JB: What role does transparency play at this stage of the game when you’re looking at late stage growth companies? Are they fairly transparent to you when communicating to you about some of the hurdles that they have to overcome? If they say, “We’ve encountered X, here’s how we’re dealing with it.” Is that typical or not typical?

EM: It really depends on the company. I would say transparency is essential for us to have some level of transparency. At a minimum, we get financial information about the company and their business. Sometimes it’s delayed three months or six months from the typical board meeting. We don’t need to have it in real time. We’re not trying to micro-manage the business. As long as we have access to information, it gives us enough information to make good investment decisions on the company. And to allow us to share that information on an as-needed basis with our investor partners. That’s essential for us. I think that companies who are transparent, who do communicate well with the investment community, with their customer base, with their shareholders are better governed and we think therefore are more attractive to us and ultimately we think will become more valuable as investments to us. So in that kind of approach, we think transparency is essential. Most companies have a mixed bag on transparency. They want to provide some information, but they also want to keep part of what they’re doing secret because they’re still privately held and they want to have a competitive edge against some of their other folks, and so it’s an interesting process. Transparency is an essential step for us, yes.

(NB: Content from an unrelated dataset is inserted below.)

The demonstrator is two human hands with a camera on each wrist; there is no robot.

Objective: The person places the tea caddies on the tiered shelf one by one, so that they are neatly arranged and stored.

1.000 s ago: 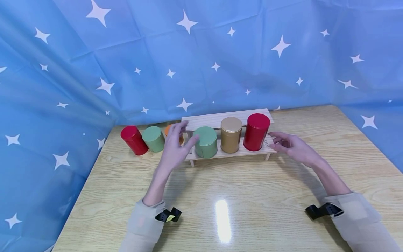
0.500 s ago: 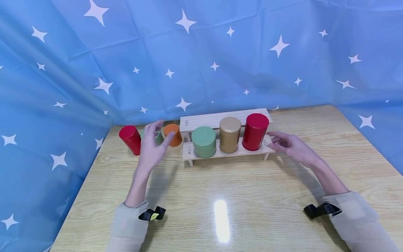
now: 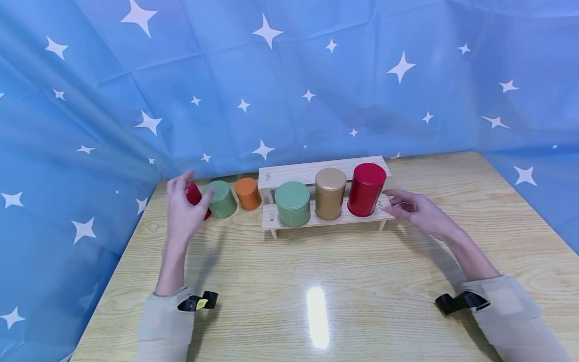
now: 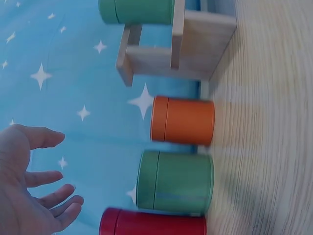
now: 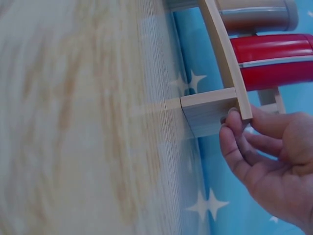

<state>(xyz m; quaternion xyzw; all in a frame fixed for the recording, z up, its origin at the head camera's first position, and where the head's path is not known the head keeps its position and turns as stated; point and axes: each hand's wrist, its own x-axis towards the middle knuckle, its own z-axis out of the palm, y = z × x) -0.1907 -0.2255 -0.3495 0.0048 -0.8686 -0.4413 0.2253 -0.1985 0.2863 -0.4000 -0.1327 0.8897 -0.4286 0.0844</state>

JB: What’s the number one thing you would advise a late-stage company to do before they contact or present to you?

EM: Well, for us we need to have a general understanding of their business. We’d like for them to present to us information in a concise, professional, clear fashion, we’d like to have some transparency on the financials, on their board on their cap table and on their plans going forward. What ADIT does before we make any investments, we create our own 5-year pro-forma financial, do our own projections on a business and make sure that we’re comfortable with those things going forward. That’s an essential part of our process, so we need to get that kind of information in our hands and really understand how they will challenge the conventional wisdom, the conventional market opportunities and how they’ll respond to competitive challenges going forward – margin pressure, inflationary pressures, cost of capital, what their decision might be on a public offering or a sale of the business. Those kinds of important, strategic decisions are very important for us to understand, their values and their thought process behind having to manage those things. That’s sort of the beginning of establishing some level of trust in a management team to execute on their strategy on their vision. Ultimately the vision that they have and the capability of the team to execute that vision is what defines success, in my opinion of a growth company.

JB: Right, that’s very important. Lastly, what are you looking forward to next year or as we approach the new year?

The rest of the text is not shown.